February 1878.
A young man goes skipping and bounding along a street
in the capital. His movements are gay and alert;
there is a sparkle in his eyes, a smirk on his lips,
a pleasing flush on his beaming face.... He is
all contentment and delight.
What has happened to him? Has he come in for
a legacy? Has he been promoted? Is he hastening
to meet his beloved? Or is it simply he has had
a good breakfast, and the sense of health, the sense
of well-fed prosperity, is at work in all his limbs?
Surely they have not put on his neck thy lovely, eight-pointed
cross, O Polish king, Stanislas?
No. He has hatched a scandal against a friend,
has sedulously sown it abroad, has heard it, this
same slander, from the lips of another friend, and—has
himself believed it!
Oh, how contented! how kind indeed at this minute
is this amiable, promising young man!
February 1878.
‘If you want to annoy an opponent thoroughly,
and even to harm him,’ said a crafty old knave
to me, ’you reproach him with the very defect
or vice you are conscious of in yourself. Be
indignant ... and reproach him!
’To begin with, it will set others thinking
you have not that vice.
’In the second place, your indignation may well
be sincere.... You can turn to account the pricks
of your own conscience.
If you, for instance, are a turncoat, reproach your
opponent with having no convictions!
’If you are yourself slavish at heart, tell
him reproachfully that he is slavish ... the slave
of civilisation, of Europe, of Socialism!’
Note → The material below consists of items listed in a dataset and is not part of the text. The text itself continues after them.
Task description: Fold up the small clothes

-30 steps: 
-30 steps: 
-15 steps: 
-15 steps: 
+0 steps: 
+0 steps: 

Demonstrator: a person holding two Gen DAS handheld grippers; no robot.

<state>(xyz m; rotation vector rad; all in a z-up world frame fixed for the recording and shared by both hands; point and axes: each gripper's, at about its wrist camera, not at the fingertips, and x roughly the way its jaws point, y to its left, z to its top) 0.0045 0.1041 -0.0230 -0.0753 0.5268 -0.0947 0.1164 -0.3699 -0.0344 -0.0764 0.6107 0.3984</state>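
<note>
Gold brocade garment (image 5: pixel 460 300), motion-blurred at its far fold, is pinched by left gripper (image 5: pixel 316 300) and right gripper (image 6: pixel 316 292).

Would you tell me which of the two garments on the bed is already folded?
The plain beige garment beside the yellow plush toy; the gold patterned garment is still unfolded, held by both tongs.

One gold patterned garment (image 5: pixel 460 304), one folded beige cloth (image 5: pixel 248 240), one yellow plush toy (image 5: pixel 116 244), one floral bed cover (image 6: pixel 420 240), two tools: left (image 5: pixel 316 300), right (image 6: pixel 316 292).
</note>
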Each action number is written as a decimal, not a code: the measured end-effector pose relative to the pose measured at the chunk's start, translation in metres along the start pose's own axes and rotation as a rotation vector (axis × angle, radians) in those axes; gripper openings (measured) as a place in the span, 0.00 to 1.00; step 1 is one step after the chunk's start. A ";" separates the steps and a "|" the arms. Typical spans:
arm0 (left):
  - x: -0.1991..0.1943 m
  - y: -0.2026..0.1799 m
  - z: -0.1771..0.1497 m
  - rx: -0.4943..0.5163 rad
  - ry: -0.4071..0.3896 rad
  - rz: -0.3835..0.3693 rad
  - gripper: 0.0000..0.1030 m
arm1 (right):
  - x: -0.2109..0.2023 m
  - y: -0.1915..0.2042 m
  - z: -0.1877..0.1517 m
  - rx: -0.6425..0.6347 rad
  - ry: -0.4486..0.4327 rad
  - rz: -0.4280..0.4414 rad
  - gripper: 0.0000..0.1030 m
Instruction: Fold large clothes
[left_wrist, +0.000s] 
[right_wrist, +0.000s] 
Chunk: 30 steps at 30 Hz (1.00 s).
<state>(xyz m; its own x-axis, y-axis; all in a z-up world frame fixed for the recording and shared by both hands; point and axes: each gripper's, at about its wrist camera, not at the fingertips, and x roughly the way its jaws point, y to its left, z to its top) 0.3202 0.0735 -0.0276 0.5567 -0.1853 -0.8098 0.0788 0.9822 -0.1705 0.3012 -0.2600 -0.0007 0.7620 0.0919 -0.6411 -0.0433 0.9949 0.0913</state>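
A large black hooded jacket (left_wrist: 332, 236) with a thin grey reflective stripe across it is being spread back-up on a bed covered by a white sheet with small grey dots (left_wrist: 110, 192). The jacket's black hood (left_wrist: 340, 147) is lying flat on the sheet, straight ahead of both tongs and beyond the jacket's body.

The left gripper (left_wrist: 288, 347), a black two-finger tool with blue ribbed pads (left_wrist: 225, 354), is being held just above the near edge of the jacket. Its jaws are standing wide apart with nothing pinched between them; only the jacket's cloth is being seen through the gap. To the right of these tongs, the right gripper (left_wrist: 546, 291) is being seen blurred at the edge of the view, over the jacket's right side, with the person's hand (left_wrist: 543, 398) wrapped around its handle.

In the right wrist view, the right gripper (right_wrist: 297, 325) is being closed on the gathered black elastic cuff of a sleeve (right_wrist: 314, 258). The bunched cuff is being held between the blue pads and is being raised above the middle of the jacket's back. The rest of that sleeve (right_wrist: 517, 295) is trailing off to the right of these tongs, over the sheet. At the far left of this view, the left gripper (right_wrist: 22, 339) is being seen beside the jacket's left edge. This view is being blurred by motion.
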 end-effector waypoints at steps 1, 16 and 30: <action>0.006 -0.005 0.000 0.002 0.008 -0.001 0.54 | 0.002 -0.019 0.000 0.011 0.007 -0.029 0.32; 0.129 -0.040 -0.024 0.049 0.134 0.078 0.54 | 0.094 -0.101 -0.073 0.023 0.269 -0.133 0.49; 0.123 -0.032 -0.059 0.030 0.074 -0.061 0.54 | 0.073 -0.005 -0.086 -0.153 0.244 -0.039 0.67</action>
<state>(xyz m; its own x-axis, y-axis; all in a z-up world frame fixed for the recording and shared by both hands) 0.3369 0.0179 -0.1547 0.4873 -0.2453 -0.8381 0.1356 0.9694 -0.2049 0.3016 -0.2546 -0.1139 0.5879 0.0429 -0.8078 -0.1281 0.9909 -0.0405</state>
‘One might even say, the slave of anti-slavishness,’
I suggested.
‘You might even do that,’ assented the
cunning knave.
February 1878.
A DREAM
I fancied I was somewhere in Russia, in the wilds,
in a simple country house.
The room big and low pitched with three windows; the
walls whitewashed; no furniture. Before the house
a barren plain; gradually sloping downwards, it stretches
into the distance; a grey monotonous sky hangs over
it, like the canopy of a bed.
I am not alone; there are some ten persons in the
room with me. All quite plain people, simply
dressed. They walk up and down in silence, as
it were stealthily. They avoid one another, and
yet are continually looking anxiously at one another.
Not one knows why he has come into this house and
what people there are with him. On all the faces
uneasiness and despondency ... all in turn approach
the windows and look about intently as though expecting
something from without.
Then again they fall to wandering up and down.
Among us is a small-sized boy; from time to time he
whimpers in the same thin voice, ’Father, I’m
frightened!’ My heart turns sick at his whimper,
and I too begin to be afraid ... of what? I don’t
know myself. Only I feel, there is coming nearer
and nearer a great, great calamity.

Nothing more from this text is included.